The simple rule is the Golden Rule. You know… treat others as you would like to be treated. That’s it. Now, consider its impact. If we lived and led by this rule, what would be different? Everything. This is not just a Christian rule. It’s the essence of morality expressed at the core of the 17 largest religions in the world.

The Golden Rule is the opposite of the “I don’t give a damn about anyone else” business model. It seems we’ve all been misled about what capitalism philosopher Adam Smith was saying about the power of self-interest. He never proposed that if everyone acted selfishly the balance of our competing interests would create a world of abundance. His view on creating the best society required all people, especially business leaders, to be driven by something he called “moral sympathy” (we might call it moral empathy.)

He wrote that all people have the ability to imagine how our decisions affect the lives of others. Indeed, he wrote that the single human endowment of moral sympathy was essential to the growth of capitalism. Otherwise it would degrade into the exploitation of the poor by the powerful. What Smith realized was that to create a free and abundant society, self-control was essential. Otherwise, laws and regulations would be corrupted to benefit the few to exploit the many.

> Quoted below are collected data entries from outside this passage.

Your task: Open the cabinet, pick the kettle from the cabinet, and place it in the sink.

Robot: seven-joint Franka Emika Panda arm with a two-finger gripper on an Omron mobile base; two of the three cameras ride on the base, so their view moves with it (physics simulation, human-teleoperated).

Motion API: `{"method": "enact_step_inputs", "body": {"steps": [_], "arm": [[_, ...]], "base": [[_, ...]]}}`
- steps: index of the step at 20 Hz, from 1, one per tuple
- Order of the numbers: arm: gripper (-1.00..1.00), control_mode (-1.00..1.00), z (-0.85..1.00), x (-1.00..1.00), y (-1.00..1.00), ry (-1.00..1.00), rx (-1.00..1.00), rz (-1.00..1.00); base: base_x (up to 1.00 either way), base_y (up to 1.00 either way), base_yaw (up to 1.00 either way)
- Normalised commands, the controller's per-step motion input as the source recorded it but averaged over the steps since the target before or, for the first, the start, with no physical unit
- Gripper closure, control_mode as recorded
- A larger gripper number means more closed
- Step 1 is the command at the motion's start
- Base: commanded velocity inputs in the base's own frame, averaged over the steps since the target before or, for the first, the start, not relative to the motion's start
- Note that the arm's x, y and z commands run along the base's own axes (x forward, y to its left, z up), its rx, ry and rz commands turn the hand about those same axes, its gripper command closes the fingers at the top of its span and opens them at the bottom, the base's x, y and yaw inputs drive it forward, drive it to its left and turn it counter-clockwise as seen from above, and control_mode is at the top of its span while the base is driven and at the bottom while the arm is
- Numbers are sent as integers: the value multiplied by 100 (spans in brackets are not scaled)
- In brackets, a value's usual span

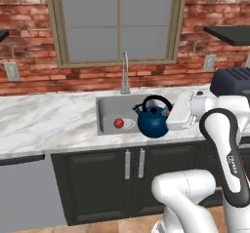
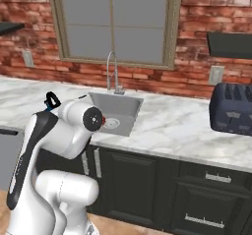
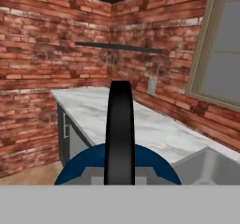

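Left to right in the left base view: white marble counter (image 1: 44,120), then rectangular grey steel sink (image 1: 108,105) with thin chrome faucet (image 1: 125,73) behind and small red ball (image 1: 118,124) inside. Hanging over the sink's right part, round dark-blue kettle (image 1: 153,121) with black arched handle (image 3: 119,129). Just right, hand (image 1: 172,112) pinched on that handle. Far right, dark toaster (image 2: 231,108) on the counter.
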Motion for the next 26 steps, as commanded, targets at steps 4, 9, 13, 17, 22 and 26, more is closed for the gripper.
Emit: {"method": "enact_step_inputs", "body": {"steps": [4, 9, 13, 17, 22, 26], "arm": [[100, 100, 0, 0, 0, 0, 0, 0], [100, 100, 0, 0, 0, 0, 0, 0], [100, 100, 0, 0, 0, 0, 0, 0], [100, 100, 0, 0, 0, 0, 0, 0], [100, 100, 0, 0, 0, 0, 0, 0], [100, 100, 0, 0, 0, 0, 0, 0]], "base": [[42, -41, 0], [12, -49, 0], [6, -44, -8], [48, -21, -6], [44, -21, -1], [29, -12, 0]]}}
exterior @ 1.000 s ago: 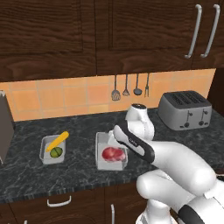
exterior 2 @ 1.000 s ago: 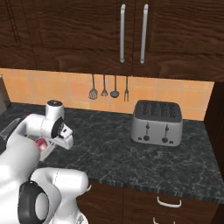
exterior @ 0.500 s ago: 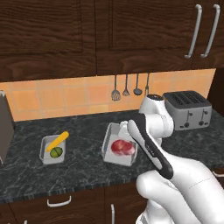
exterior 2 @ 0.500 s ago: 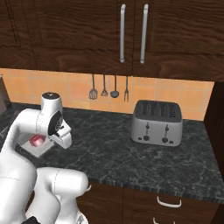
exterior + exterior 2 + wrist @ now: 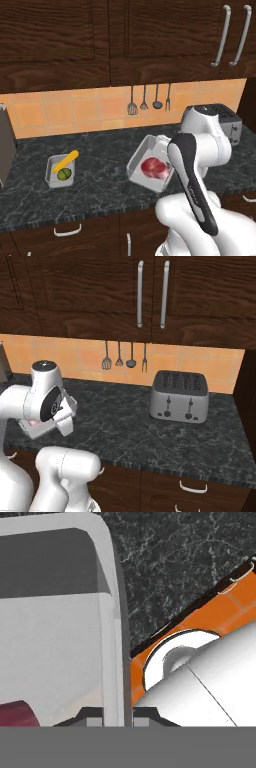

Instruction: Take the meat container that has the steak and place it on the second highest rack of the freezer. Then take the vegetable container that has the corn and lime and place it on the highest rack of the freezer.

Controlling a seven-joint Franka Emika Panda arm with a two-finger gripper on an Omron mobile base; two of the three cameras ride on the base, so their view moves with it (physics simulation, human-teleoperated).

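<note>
Lifted off the counter [image 5: 100, 190] since a second ago, the meat container [image 5: 145, 165] now hangs tilted above the counter's middle, its open face turned toward the left base camera, where earlier it sat flat on the stone. The arm has swung rightward with it, closer to the toaster [image 5: 180, 396] at the counter's right end. The steak [image 5: 155, 168] lies in the container's lower part (it shows as a dark red corner in the hand view too). The gripper [image 5: 110, 716] is nearly closed, one finger on each side of the container's thin side wall, pinching it. Near the counter's left end the vegetable container [image 5: 60, 171] sits flat, unmoved, with the corn [image 5: 66, 161] slanting across it and the lime [image 5: 63, 174] beside the cob. Bare stone lies between the two containers and along the front edge.
</note>
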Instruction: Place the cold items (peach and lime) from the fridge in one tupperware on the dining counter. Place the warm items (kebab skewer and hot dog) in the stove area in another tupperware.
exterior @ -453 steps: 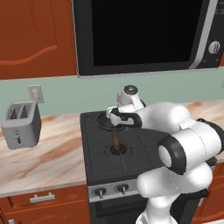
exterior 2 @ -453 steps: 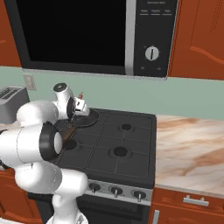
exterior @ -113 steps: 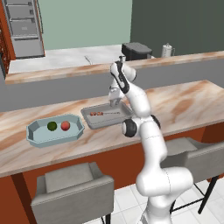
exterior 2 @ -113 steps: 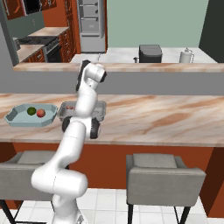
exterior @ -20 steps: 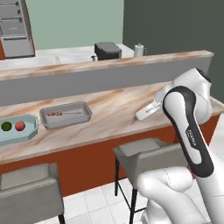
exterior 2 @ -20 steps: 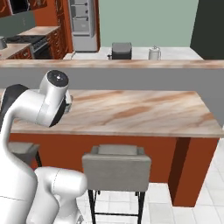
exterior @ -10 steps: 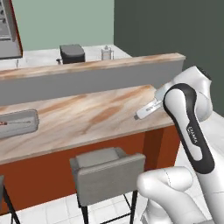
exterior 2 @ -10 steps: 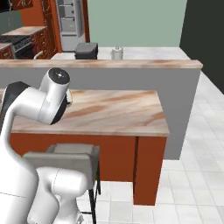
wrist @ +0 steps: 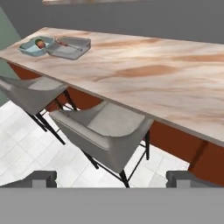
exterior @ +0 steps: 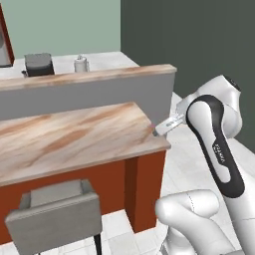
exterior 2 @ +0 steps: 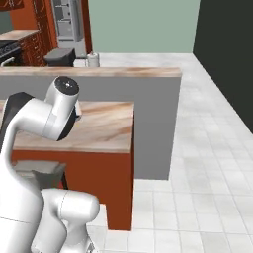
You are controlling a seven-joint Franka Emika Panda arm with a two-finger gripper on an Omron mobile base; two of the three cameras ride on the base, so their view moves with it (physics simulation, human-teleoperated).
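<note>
While gripper [wrist: 111, 177] stands wide apart, holding nothing, blue tray [wrist: 36, 47] and grey tray [wrist: 70, 47] sit touching at far end of dining counter [wrist: 144, 74]; two stools [wrist: 103, 129] below.

No lettering is reading clearly anywhere from here. A small pale marking is showing on the dark band of the robot arm [exterior: 219, 149], running lengthwise along the link, but it is coming through too small and blurred to make out as words.
</note>
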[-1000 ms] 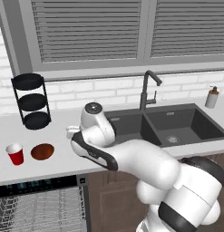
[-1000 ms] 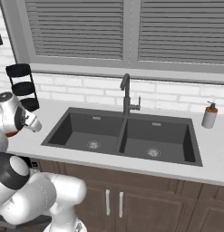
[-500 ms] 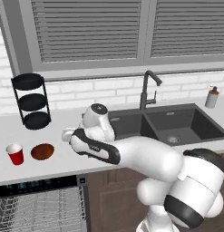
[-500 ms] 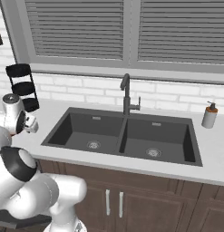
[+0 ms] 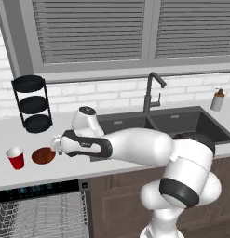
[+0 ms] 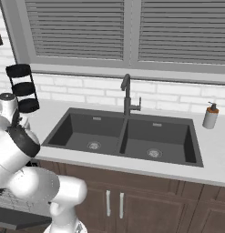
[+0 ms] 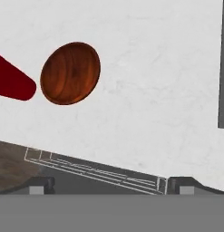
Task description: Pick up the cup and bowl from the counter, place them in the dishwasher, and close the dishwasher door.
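Note:
The red cup [image 5: 15,158] stands near the counter's [image 5: 135,160] left end, with the brown bowl [image 5: 43,155] just right of it. My gripper [image 5: 56,146] hovers beside the bowl's right edge, a little above the worktop. In the hand view the bowl [image 7: 70,72] lies upper left and the cup [image 7: 11,84] further left. The gripper [image 7: 111,186] is open, its fingertips [image 7: 41,185] wide apart and nothing between them. Below the counter the dishwasher [image 5: 37,191] stands open with its wire rack [image 5: 39,216] showing. The dishwasher door [image 6: 20,219] lies folded down.
A black three-tier stand [image 5: 31,103] sits at the back left of the counter. The dark double sink [image 5: 172,123] with its faucet [image 5: 153,90] lies to the right, and a soap dispenser [image 5: 219,99] stands at the far right. Brown cabinets [image 6: 132,202] run under the sink.
The arm has stretched out to the left and lowered, bringing the hand from near the sink's left edge to just beside the bowl. The gripper stayed open.

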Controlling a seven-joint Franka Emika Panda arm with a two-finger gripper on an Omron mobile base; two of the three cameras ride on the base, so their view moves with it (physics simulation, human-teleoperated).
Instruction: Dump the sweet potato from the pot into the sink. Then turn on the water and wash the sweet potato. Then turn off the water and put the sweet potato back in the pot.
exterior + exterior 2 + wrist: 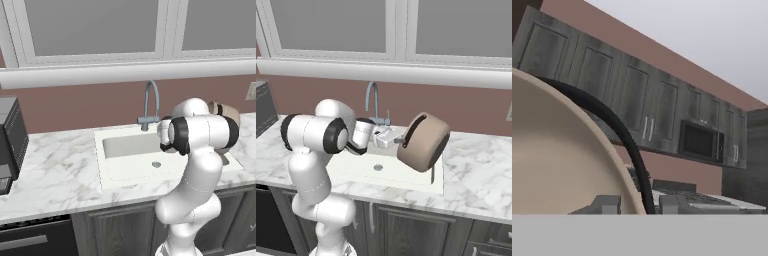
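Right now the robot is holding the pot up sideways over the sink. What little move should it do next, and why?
Probably tip the pot a bit further, mouth down. The gripper is shut on its handle, holding it tilted on its side above the right end of the sink. No sweet potato shows in the basin around the drain, so it likely hasn't dropped out yet.

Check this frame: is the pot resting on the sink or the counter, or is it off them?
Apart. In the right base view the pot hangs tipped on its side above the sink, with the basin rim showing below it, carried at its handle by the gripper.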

Ironically, this imbalance of wealth and power would cause economies to slow because average people wouldn’t earn wages, save capital and invest in new enterprises or buy the products they were producing. What some scholars have observed is an “invisible hand” that creates economic growth, the invisible power of moral sympathy — the Golden Rule. But this idea was lost when economists hijacked capitalism and legitimized naked self-interest and created an “invisible hammer.” This hammer allows us to sleep at night while factories in faraway countries burn up a thousand garment workers at a time.

Consider this: would you want your daughter to work in these unsafe, unsanitary sweat shops? Would you want your young children to be growing up in a hyper-polluted Chinese city so their lungs were literally gray instead of a healthy pink? Well, if we don’t want our children to suffer, why are we so willing to simply shrug off this merry-go-round of global exploitation? I know some “John Galt” types say that poor country workers earn more in these inhumane factories than the grinding poverty of their rural farms. This, they claim, is the price of progress.

They claim that these harsh conditions are simply a path to middle class and must be paid by generations. I wonder. What if we live in a breakthrough age of disruptive innovation where we can actually create a market-based economic system that enables tens of millions to leap-frog out of suffering in one leap? What if global companies invested half of their two trillion dollars of stagnant cash locked away in their treasuries on educating the poor labor force to be more self-reliant and more capable of adding value?

What if we co-created inexpensive, sustainable, clean, and safe factories where production waste was minimized and speed came through process innovation instead of forcing people to row harder? What if enough leaders decided to use their ingenuity and capital to create a more revolutionary business model where the value added at each step in the supply chain added value to both the work force as well as to the product?

Such innovative courage is not far-fetched. Henry Ford ignored his contemporary industrialists by insisting on hiring and training thousands of African Americans to build the highest technological product of the age. Then in one leap he raised the average wage from $1.50 to $5.00 a day so that workers could buy the product they were building.

At the time The Wall Street Journal complained that Ford was applying biblical principles where they didn’t belong — whatever. Isn’t it time for another courageous I’m-not-going-to-stand-for-this anymore leadership moment? What if we imagined that our daughters and granddaughters worked in the factories that made our clothes, shoes, and phones? What might we do? That’s the question we need to ask.